I'm struggling with scraping a website that has captcha, example of the page. What i discovered, that when using Selenium Chromedriver captcha must be entered only once and after that I can load pages as long as it takes without getting capthca. But scraping data through Selenium is very slow and is real pain to use generally, so I've tried another approach. I load any page in selenium only once, enter captcha and save chrome cookies by using
Set<Cookie> cookies = chromeDriver.manage().getCookies();
After that, I pass this set of Cookies to my request buider method
private Request buildRequest(String url, Set<Cookie> cookies) {
Iterator<Cookie> iterator = cookies.iterator();
StringBuilder cookieSb = new StringBuilder();
while (iterator.hasNext()) {
Cookie cookie = iterator.next();
cookieSb.append(cookie.getName() + "=" + cookie.getValue() + "; ");
}
String cookie = cookieSb.toString();
cookie = cookie.substring(0, cookie.length() - 2);
return new Request.Builder()
.url(url)
.header("User-Agent", "Mozilla/5.0 (Windows NT 6.1; Win64; x64) AppleWebKit/537.36 (KHTML, like Gecko) Chrome/86.0.4240.183 Safari/537.36")
.header("Cookie", cookie)
.build();
}
And then execute this request via okHttp3Client
private Response getResponse(Request request) throws IOException {
return client.newCall(request).execute();
}
If no cookies or cookies with errors are passed, then immediate captha response is given back to such request, so I can tell that this method works to some point. Hovewer, after executing some number of requests I get captcha again, and if i reload page in chromedriver there also will be captcha.
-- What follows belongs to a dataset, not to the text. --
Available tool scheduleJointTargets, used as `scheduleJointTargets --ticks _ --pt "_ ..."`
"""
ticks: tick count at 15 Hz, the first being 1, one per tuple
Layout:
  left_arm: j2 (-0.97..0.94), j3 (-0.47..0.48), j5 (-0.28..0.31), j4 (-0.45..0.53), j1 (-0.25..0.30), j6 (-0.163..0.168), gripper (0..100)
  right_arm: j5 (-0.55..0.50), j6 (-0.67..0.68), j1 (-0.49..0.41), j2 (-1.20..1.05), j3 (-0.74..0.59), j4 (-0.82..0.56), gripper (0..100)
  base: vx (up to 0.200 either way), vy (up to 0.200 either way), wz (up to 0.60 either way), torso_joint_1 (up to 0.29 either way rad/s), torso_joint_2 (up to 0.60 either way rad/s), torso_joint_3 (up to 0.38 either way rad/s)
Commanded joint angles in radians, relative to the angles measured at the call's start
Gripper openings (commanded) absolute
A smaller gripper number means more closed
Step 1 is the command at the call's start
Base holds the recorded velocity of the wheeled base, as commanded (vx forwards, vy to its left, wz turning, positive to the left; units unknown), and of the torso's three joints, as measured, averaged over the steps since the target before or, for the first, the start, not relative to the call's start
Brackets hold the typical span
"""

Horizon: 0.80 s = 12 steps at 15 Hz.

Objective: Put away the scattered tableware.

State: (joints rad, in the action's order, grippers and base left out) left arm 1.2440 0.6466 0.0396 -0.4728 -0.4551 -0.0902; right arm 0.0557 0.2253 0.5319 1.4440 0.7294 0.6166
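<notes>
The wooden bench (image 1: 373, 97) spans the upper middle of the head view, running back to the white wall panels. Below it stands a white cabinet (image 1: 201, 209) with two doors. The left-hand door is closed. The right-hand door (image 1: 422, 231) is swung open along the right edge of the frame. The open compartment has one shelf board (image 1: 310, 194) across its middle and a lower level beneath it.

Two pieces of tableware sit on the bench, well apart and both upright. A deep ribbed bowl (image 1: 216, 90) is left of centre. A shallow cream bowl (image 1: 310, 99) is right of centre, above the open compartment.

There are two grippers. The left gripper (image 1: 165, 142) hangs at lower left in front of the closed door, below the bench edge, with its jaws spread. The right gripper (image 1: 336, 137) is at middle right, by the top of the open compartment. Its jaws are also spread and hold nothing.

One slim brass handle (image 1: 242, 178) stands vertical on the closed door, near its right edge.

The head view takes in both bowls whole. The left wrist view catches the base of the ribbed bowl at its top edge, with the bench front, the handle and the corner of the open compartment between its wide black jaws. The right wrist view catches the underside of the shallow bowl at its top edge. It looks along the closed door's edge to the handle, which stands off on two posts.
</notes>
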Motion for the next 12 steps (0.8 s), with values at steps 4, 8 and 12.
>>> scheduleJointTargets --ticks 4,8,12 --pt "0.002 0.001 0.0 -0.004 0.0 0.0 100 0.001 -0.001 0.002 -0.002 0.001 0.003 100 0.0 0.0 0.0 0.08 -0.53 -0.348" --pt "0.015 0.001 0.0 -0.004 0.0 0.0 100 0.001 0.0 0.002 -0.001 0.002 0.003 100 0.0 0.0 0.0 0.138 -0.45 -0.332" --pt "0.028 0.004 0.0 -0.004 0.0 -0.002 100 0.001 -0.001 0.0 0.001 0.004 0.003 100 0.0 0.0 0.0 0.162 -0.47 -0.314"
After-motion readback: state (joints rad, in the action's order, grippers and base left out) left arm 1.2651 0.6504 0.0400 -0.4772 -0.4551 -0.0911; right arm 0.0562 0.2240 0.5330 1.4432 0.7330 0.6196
I couldn't discover the pattern, on which capthca is shown, it always takes different number of requests and time from first to last request. I've tried setting timeouts between request, doesn't help. I've also tried different combinations of headers besides cookies in request. I've tried attaining 100 valid cookies from different chrome windows and iterating through them, they all get capcha soon enough. I've tried to debug chromedriver internal okhttp calls, to copy it's logic, but it seem it's doesn't make request to website directly and is well hidden.
Am I missing something? Is there a way to improve my Request object, so I always get response without captcha?